The consumer group Which? first highlighted the problems associated with PPI a decade ago. Yet when it carried out a mystery shopping exercise in 2007, it found that consumers were still being “duped” into buying the cover.
It said that people were at risk of unknowingly purchasing the cover because staff at some providers added PPI during the sales process as a matter of course. Elsewhere, a number of lenders were fined by the Financial Services Authority (FSA), the City watchdog, for mis-selling. At the same time, an investigation by the Office of Fair Trading(OFT) exposed sales staff for telling borrowers that the cover was compulsory, or including it in loan quotes without explaining that it was optional.
The OFT referred the PPI sector, including MPPI, to the Competition Commission in February 2007.
Check with your lender
If you take out a loan, check whether the quote includes PPI and remember that it is not compulsory. If you don’t want it, you can ask the lender to remove it.

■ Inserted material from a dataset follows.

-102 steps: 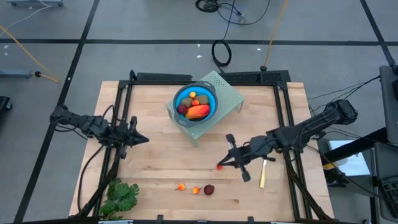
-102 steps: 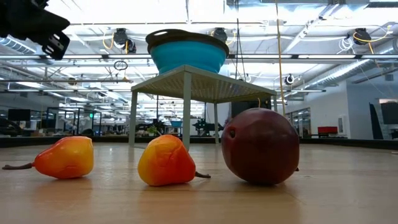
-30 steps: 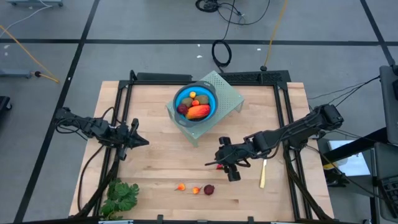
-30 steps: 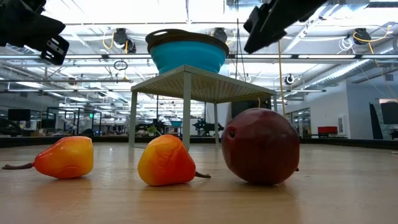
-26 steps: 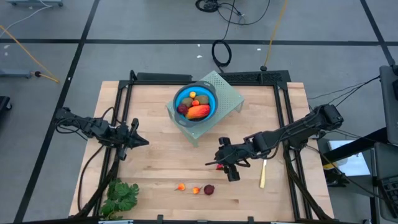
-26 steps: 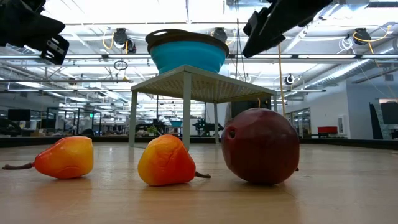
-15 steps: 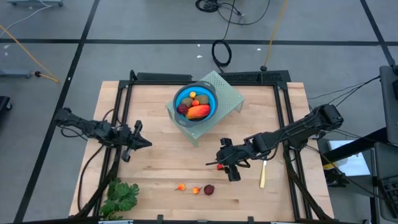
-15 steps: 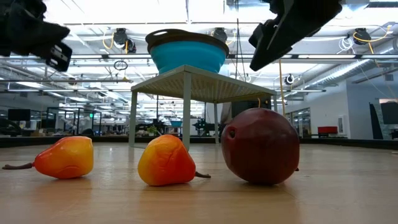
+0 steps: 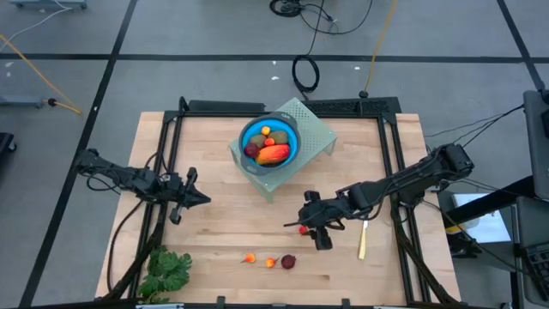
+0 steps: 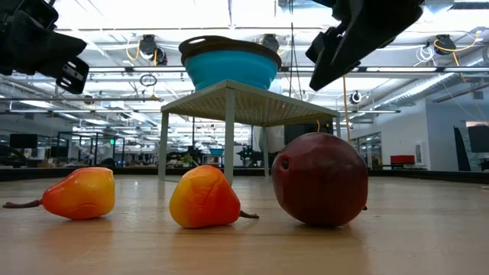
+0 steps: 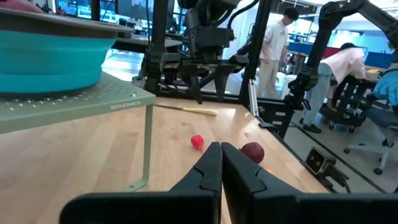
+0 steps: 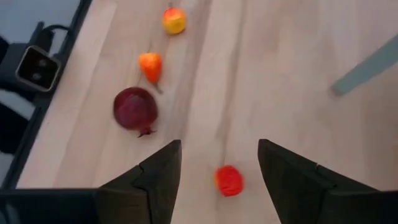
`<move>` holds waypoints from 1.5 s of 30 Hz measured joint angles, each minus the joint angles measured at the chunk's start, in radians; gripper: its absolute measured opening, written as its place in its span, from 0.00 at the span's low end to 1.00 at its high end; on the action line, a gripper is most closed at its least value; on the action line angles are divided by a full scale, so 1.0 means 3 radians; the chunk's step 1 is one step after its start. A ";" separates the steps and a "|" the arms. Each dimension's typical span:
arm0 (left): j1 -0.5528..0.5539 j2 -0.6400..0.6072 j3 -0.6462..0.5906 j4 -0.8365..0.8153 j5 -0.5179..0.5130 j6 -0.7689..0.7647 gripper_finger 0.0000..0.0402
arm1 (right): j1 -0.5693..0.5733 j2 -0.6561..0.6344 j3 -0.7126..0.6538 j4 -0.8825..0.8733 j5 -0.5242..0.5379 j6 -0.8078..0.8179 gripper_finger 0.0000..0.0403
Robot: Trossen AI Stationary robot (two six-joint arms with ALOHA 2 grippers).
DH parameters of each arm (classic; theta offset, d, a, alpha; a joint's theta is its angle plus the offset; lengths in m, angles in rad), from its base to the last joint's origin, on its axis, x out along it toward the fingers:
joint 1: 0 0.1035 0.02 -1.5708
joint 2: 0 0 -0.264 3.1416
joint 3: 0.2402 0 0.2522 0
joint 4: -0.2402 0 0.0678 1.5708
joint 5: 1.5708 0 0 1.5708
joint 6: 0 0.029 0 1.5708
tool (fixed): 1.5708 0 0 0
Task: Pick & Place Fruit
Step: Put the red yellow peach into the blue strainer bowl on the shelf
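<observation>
We see our left end effector [image 11: 221,163] with fingers pressed together, a small red fruit [image 11: 197,142] and a dark red ball [image 11: 252,151] on the tabletop [image 11: 74,155], and a teal bowl [image 11: 46,55] on a green stand [image 11: 93,102].

You're in a big open workshop: grey floor [image 9: 214,34] crossed by dark lines, black cables [image 9: 305,73] coiled at upper centre. Bright strip-lit ceiling [image 10: 229,15] along the low view's top, desks [image 10: 46,145] at left.
</observation>
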 joint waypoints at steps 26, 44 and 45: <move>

Consider a standalone policy
If you do want to take out PPI, it is generally cheaper to buy standalone cover offered by the likes of British Insurance the broker.
Do not buy on price alone
When buying any protection product, price should not be the only consideration. You should also look for the policy that best suits your individual circumstances. Furthermore, always consult a financial adviser when buying protection insurance, as that is the only way that you can make a complaint if the product you are sold is suitable for you.